◆ Work to be completed: From the data below, restate every line word for word.

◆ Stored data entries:
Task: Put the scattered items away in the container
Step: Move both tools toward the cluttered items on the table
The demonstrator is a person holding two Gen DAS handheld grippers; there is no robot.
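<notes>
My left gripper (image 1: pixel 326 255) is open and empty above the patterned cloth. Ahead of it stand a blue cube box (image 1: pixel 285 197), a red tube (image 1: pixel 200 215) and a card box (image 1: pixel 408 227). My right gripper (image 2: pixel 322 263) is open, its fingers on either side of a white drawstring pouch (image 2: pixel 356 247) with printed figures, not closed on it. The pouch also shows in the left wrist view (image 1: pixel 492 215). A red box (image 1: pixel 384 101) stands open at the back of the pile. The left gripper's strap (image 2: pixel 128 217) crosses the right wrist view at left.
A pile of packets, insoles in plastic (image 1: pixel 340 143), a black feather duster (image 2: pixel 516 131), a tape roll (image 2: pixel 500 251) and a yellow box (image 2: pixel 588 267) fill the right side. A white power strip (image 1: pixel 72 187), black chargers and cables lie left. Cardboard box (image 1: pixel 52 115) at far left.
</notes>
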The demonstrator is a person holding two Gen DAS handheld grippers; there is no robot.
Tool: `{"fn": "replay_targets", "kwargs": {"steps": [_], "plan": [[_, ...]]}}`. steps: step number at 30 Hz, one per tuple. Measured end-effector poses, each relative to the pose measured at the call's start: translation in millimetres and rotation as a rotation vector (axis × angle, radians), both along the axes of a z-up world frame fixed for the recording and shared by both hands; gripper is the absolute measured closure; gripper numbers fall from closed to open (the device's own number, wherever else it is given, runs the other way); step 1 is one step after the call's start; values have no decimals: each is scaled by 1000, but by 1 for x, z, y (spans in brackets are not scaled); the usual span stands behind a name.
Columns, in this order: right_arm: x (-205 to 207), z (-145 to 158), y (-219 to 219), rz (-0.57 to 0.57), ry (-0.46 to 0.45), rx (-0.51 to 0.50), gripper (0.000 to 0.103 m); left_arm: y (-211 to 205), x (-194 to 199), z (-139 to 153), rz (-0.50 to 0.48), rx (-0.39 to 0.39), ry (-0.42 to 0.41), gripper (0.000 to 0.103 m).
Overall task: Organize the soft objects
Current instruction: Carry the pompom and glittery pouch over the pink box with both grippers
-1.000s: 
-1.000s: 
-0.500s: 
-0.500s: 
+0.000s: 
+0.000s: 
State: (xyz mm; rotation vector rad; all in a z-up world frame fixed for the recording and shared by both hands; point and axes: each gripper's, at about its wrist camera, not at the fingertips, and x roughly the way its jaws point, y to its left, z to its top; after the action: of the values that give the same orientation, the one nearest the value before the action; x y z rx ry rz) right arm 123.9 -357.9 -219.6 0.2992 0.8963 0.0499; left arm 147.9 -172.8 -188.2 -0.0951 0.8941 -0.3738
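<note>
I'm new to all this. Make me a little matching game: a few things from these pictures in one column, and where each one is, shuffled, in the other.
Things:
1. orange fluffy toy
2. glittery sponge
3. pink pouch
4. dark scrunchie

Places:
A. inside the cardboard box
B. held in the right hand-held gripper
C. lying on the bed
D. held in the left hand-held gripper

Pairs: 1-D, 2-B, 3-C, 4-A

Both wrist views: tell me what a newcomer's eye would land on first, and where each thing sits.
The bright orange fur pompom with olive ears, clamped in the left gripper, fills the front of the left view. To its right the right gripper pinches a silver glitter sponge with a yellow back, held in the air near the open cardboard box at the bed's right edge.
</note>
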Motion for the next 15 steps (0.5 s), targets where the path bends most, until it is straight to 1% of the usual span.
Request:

◆ The completed task:
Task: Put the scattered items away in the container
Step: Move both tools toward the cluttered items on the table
The demonstrator is a person holding two Gen DAS handheld grippers; there is no robot.
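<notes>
My left gripper (image 1: pixel 326 255) is open and empty above the patterned cloth. Ahead of it stand a blue cube box (image 1: pixel 285 197), a red tube (image 1: pixel 200 215) and a card box (image 1: pixel 408 227). My right gripper (image 2: pixel 322 263) is open, its fingers on either side of a white drawstring pouch (image 2: pixel 356 247) with printed figures, not closed on it. The pouch also shows in the left wrist view (image 1: pixel 492 215). A red box (image 1: pixel 384 101) stands open at the back of the pile. The left gripper's strap (image 2: pixel 128 217) crosses the right wrist view at left.
A pile of packets, insoles in plastic (image 1: pixel 340 143), a black feather duster (image 2: pixel 516 131), a tape roll (image 2: pixel 500 251) and a yellow box (image 2: pixel 588 267) fill the right side. A white power strip (image 1: pixel 72 187), black chargers and cables lie left. Cardboard box (image 1: pixel 52 115) at far left.
</notes>
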The demonstrator is a person holding two Gen DAS handheld grippers; there is no robot.
Tool: `{"fn": "replay_targets", "kwargs": {"steps": [_], "plan": [[_, ...]]}}`. steps: step number at 30 Hz, one per tuple. Measured end-effector poses, each relative to the pose measured at the call's start: translation in millimetres and rotation as a rotation vector (axis × angle, radians), both along the axes of a z-up world frame fixed for the recording and shared by both hands; gripper is the absolute measured closure; gripper numbers fall from closed to open (the device's own number, wherever else it is given, runs the other way); step 1 is one step after the call's start; values have no decimals: each is scaled by 1000, but by 1 for x, z, y (spans in brackets are not scaled); the usual span stands behind a name.
Columns, in this order: right_arm: x (-205 to 207), z (-145 to 158), y (-219 to 219), rz (-0.57 to 0.57), ry (-0.46 to 0.45), rx (-0.51 to 0.50), gripper (0.000 to 0.103 m); left_arm: y (-211 to 205), x (-194 to 199), z (-139 to 153), rz (-0.50 to 0.48), rx (-0.39 to 0.39), ry (-0.42 to 0.41), gripper (0.000 to 0.103 m).
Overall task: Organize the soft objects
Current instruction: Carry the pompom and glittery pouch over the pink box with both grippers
-1.000s: 
-1.000s: 
-0.500s: 
-0.500s: 
+0.000s: 
+0.000s: 
State: (xyz mm; rotation vector rad; all in a z-up world frame fixed for the recording and shared by both hands; point and axes: each gripper's, at about its wrist camera, not at the fingertips, and x roughly the way its jaws point, y to its left, z to its top; after the action: of the values that give the same orientation, the one nearest the value before the action; x y z rx ry rz) right arm 123.9 -357.9 -219.6 0.2992 0.8963 0.0499; left arm 147.9 -172.8 -188.2 -0.0951 0.8941 -0.3738
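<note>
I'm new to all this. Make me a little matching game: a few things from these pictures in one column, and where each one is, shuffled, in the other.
Things:
1. orange fluffy toy
2. glittery sponge
3. pink pouch
4. dark scrunchie

Places:
A. inside the cardboard box
B. held in the right hand-held gripper
C. lying on the bed
D. held in the left hand-held gripper

Pairs: 1-D, 2-B, 3-C, 4-A

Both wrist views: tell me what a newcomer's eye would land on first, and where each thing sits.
The bright orange fur pompom with olive ears, clamped in the left gripper, fills the front of the left view. To its right the right gripper pinches a silver glitter sponge with a yellow back, held in the air near the open cardboard box at the bed's right edge.
</note>
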Motion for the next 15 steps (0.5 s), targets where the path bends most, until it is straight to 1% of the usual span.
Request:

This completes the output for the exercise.